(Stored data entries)
------

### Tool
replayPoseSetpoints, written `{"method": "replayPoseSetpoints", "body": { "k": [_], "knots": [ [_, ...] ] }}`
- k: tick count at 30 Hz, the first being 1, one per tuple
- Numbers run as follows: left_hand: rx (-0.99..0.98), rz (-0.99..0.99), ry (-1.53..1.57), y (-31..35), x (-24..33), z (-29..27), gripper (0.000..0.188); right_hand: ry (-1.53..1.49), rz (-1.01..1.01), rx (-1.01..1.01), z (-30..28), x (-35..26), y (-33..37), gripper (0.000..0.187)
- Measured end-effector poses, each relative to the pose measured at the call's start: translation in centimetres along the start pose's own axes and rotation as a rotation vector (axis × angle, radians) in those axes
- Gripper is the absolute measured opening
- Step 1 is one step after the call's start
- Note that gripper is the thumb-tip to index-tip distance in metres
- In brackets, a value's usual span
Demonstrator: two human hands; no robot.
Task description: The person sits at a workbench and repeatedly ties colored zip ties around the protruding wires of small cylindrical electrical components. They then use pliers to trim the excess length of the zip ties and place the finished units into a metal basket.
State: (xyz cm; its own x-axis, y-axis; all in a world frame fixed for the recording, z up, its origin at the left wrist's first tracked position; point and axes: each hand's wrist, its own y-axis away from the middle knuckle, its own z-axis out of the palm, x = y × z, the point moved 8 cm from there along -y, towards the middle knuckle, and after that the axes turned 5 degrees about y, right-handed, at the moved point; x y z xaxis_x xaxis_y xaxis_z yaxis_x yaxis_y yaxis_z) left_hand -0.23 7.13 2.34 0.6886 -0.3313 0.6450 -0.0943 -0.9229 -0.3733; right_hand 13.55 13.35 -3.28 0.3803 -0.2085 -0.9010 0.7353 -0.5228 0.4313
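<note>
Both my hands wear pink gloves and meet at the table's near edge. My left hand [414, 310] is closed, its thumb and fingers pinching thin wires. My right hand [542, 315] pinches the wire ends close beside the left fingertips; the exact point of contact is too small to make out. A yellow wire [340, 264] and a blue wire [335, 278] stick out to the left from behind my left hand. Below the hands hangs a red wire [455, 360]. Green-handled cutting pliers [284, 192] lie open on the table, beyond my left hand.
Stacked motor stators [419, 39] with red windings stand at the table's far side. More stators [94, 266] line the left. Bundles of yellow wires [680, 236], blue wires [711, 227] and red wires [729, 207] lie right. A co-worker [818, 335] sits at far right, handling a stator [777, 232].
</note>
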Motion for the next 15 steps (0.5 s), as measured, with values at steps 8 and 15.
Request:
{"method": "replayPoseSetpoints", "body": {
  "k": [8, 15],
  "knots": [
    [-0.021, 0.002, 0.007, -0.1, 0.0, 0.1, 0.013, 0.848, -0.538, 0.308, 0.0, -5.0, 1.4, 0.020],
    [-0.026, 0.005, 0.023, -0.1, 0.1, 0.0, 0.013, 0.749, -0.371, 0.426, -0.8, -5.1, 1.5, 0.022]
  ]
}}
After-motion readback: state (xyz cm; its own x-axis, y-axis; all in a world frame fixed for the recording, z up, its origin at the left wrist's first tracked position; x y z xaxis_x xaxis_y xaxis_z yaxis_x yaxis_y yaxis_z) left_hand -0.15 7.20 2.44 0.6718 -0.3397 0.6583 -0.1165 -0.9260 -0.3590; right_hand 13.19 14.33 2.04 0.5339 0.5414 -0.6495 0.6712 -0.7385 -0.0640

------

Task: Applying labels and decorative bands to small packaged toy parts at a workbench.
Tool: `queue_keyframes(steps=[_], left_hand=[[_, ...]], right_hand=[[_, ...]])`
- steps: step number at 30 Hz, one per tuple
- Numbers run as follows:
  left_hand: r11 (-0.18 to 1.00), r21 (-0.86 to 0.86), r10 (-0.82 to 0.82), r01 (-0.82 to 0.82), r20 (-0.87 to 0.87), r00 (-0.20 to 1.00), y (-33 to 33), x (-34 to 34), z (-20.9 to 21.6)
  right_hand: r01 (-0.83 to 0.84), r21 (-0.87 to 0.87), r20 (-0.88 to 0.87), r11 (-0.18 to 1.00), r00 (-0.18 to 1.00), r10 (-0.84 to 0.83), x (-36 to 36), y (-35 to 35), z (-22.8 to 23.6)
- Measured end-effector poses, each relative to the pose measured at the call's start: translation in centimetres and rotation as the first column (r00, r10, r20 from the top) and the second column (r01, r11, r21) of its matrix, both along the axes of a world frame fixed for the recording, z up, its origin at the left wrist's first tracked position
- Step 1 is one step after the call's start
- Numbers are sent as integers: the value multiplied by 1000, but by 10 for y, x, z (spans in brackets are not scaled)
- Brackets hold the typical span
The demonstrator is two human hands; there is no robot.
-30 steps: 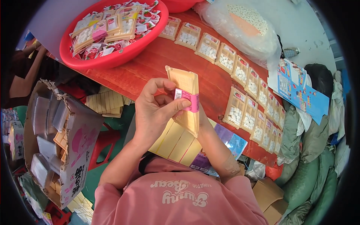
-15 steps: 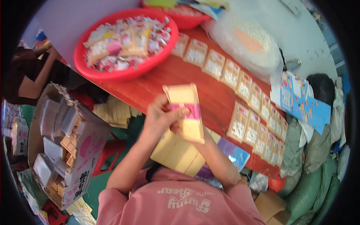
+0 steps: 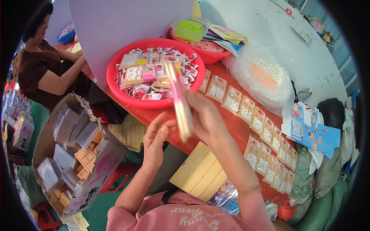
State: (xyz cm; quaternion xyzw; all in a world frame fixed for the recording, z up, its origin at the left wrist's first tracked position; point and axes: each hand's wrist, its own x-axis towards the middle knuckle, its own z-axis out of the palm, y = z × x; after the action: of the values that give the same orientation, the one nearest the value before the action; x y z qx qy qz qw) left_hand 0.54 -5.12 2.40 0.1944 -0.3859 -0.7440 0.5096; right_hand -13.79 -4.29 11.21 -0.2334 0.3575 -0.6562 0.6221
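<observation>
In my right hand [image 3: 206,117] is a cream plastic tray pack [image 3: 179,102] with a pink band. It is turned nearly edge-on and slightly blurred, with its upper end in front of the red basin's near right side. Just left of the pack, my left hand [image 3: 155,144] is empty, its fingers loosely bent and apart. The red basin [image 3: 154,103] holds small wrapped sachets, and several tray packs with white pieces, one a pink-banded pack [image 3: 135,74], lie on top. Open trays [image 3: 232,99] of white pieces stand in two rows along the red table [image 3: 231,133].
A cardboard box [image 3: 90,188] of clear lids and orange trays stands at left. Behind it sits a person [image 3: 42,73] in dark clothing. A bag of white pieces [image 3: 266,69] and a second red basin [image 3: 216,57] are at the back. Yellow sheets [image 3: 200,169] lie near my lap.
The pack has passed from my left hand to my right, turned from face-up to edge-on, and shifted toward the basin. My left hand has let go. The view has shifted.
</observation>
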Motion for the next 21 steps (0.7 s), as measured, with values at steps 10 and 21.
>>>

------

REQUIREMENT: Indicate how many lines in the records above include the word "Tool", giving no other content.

YOUR RESPONSE: 2